Work instruction. Even the shortest line counts, so transcribe all the data exactly.
▬▬▬
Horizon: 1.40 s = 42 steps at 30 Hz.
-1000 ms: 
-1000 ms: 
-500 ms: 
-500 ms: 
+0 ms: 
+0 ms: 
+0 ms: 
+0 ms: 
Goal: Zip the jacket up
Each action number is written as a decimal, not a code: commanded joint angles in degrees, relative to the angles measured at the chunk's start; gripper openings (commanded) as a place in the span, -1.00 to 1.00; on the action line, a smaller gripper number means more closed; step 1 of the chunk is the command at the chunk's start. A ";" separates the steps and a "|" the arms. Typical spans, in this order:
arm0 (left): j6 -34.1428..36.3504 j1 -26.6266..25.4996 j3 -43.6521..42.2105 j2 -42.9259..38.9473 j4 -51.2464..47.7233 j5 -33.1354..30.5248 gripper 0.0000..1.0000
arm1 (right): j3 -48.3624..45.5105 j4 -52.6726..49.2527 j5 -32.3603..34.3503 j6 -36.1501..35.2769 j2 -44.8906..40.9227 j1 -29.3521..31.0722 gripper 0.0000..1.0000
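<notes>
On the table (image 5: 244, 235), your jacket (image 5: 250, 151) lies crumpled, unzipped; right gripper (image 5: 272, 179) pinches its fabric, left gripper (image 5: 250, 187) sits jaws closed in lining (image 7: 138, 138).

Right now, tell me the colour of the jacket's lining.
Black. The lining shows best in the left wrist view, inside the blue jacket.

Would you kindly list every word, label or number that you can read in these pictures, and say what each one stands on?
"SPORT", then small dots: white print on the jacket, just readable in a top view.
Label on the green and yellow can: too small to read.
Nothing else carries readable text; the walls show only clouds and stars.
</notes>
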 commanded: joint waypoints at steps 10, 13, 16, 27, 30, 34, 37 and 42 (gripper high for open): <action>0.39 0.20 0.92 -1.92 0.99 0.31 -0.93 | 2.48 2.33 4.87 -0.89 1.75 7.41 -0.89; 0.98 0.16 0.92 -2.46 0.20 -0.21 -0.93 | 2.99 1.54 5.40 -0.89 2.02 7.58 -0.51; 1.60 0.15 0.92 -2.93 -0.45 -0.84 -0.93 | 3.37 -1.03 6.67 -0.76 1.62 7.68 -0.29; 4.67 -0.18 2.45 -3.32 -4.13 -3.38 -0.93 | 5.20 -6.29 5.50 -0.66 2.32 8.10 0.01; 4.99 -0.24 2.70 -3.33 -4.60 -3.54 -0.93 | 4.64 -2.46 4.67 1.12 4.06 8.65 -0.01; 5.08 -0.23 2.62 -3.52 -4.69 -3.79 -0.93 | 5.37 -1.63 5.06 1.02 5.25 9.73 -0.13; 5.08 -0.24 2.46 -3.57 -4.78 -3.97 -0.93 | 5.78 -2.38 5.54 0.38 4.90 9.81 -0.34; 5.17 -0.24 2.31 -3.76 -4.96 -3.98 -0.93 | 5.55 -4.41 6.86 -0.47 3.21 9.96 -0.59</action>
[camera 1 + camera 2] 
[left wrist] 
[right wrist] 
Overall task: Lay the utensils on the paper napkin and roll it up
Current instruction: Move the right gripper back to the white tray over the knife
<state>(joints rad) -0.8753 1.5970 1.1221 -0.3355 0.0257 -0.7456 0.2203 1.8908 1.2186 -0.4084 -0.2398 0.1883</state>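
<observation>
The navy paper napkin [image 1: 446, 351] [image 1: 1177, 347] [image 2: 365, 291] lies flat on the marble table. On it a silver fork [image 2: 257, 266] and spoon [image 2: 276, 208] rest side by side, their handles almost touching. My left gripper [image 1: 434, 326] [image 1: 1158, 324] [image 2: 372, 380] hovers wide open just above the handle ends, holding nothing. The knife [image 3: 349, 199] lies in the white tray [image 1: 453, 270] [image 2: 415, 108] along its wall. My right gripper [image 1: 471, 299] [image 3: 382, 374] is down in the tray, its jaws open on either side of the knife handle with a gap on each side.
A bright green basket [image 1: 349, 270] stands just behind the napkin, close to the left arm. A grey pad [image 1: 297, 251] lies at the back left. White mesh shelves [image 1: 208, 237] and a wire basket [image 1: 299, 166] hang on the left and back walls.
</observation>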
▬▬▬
Exercise output.
Horizon: 1.40 s = 42 steps at 30 Hz.
-1000 ms: 
-1000 ms: 
-500 ms: 
-500 ms: 
+0 ms: 
+0 ms: 
+0 ms: 
+0 ms: 
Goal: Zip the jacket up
Each action number is written as a decimal, not a code: commanded joint angles in degrees, relative to the angles measured at the chunk's start; gripper openings (commanded) as a place in the span, -1.00 to 1.00; on the action line, a smaller gripper number means more closed; step 1 of the chunk is the command at the chunk's start. A ";" separates the steps and a "|" the arms. Typical spans, in this order:
arm0 (left): j6 -34.1428..36.3504 j1 -26.6266..25.4996 j3 -43.6521..42.2105 j2 -42.9259..38.9473 j4 -51.2464..47.7233 j5 -33.1354..30.5248 gripper 0.0000..1.0000
arm1 (right): j3 -48.3624..45.5105 j4 -52.6726..49.2527 j5 -32.3603..34.3503 j6 -36.1501..35.2769 j2 -44.8906..40.9227 j1 -29.3521..31.0722 gripper 0.0000..1.0000
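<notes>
On the table (image 5: 244, 235), your jacket (image 5: 250, 151) lies crumpled, unzipped; right gripper (image 5: 272, 179) pinches its fabric, left gripper (image 5: 250, 187) sits jaws closed in lining (image 7: 138, 138).

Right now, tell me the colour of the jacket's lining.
Black. The lining shows best in the left wrist view, inside the blue jacket.

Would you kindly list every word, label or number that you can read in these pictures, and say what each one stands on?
"SPORT", then small dots: white print on the jacket, just readable in a top view.
Label on the green and yellow can: too small to read.
Nothing else carries readable text; the walls show only clouds and stars.
</notes>
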 commanded: joint waypoints at steps 10, 13, 16, 27, 30, 34, 37 and 42 (gripper high for open): <action>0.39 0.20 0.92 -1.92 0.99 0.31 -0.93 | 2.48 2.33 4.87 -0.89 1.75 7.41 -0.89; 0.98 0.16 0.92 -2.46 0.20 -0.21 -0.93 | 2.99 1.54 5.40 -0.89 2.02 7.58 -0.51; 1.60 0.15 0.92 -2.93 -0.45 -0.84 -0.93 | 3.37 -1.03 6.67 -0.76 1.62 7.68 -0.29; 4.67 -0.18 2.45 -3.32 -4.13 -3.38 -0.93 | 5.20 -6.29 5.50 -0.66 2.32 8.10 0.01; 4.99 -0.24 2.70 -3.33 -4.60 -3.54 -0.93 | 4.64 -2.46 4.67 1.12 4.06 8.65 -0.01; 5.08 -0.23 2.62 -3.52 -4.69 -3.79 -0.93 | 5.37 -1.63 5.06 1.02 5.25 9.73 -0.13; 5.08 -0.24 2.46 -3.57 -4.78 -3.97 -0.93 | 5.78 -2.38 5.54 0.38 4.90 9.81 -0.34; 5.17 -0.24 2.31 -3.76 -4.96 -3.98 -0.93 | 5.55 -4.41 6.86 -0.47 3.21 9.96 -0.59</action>
[camera 1 + camera 2] 
[left wrist] 
[right wrist] 
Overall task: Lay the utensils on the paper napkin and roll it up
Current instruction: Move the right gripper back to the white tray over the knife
<state>(joints rad) -0.8753 1.5970 1.1221 -0.3355 0.0257 -0.7456 0.2203 1.8908 1.2186 -0.4084 -0.2398 0.1883</state>
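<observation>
The navy paper napkin [image 1: 446, 351] [image 1: 1177, 347] [image 2: 365, 291] lies flat on the marble table. On it a silver fork [image 2: 257, 266] and spoon [image 2: 276, 208] rest side by side, their handles almost touching. My left gripper [image 1: 434, 326] [image 1: 1158, 324] [image 2: 372, 380] hovers wide open just above the handle ends, holding nothing. The knife [image 3: 349, 199] lies in the white tray [image 1: 453, 270] [image 2: 415, 108] along its wall. My right gripper [image 1: 471, 299] [image 3: 382, 374] is down in the tray, its jaws open on either side of the knife handle with a gap on each side.
A bright green basket [image 1: 349, 270] stands just behind the napkin, close to the left arm. A grey pad [image 1: 297, 251] lies at the back left. White mesh shelves [image 1: 208, 237] and a wire basket [image 1: 299, 166] hang on the left and back walls.
</observation>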

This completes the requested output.